White supremacist extremists will likely cite “white genocide” as justification for violence against certain religious communities being the only option to save the white race. Since 2018, there have been no New Jersey-based white supremacist extremist attacks; however, groups and individuals within the State continue to promote the conspiracy in person and online.

  • On April 27, John Earnest attacked a synagogue in Poway, California, resulting in one death and three injuries. Prior to the shooting, Earnest stated online that Jewish people are responsible for the planned genocide of the European race, that he is willing to “sacrifice [his] future…for the sake of [white] people,” and that he “would die a thousand times over to prevent the doomed fate that the Jews have planned for the [white] race.”

  • On March 15, Brenton Tarrant attacked two mosques in New Zealand, resulting in 51 deaths and 49 injuries. Throughout his manifesto, Tarrant referenced his beliefs that mass immigration from non-European countries and cultural assimilation will result in the racial and cultural replacement of European people.
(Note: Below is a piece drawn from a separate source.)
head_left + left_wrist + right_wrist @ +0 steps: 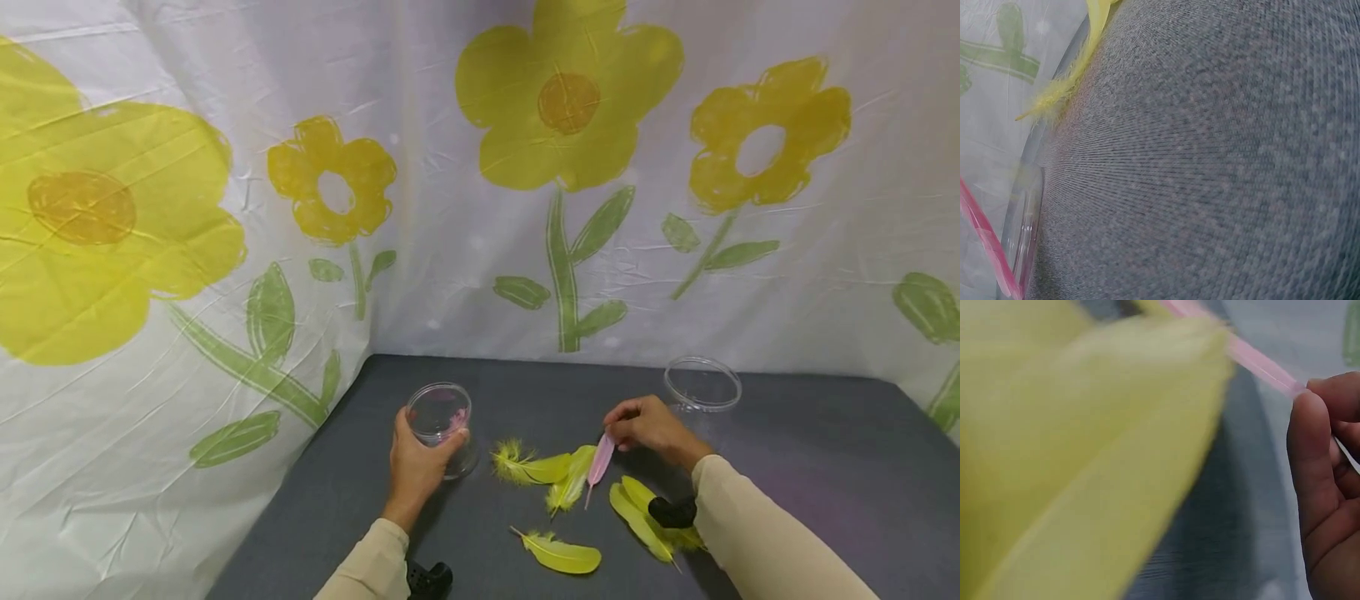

Additionally, Tarrant stated he carried out the attacks against the mosques because he viewed them as a “large group of invaders…that seek to occupy [white] peoples land and ethnically replace [white] people.”

  • On October 27, Robert Bowers shot and killed 11 people and injured six others at a synagogue in Pittsburgh after allegedly yelling, “all Jews must die.” Hours prior to the shooting, Bowers posted online that a Jewish organization “likes to bring invaders in that kill [white] people” and that he “can’t sit by and watch [white] people get slaughtered.”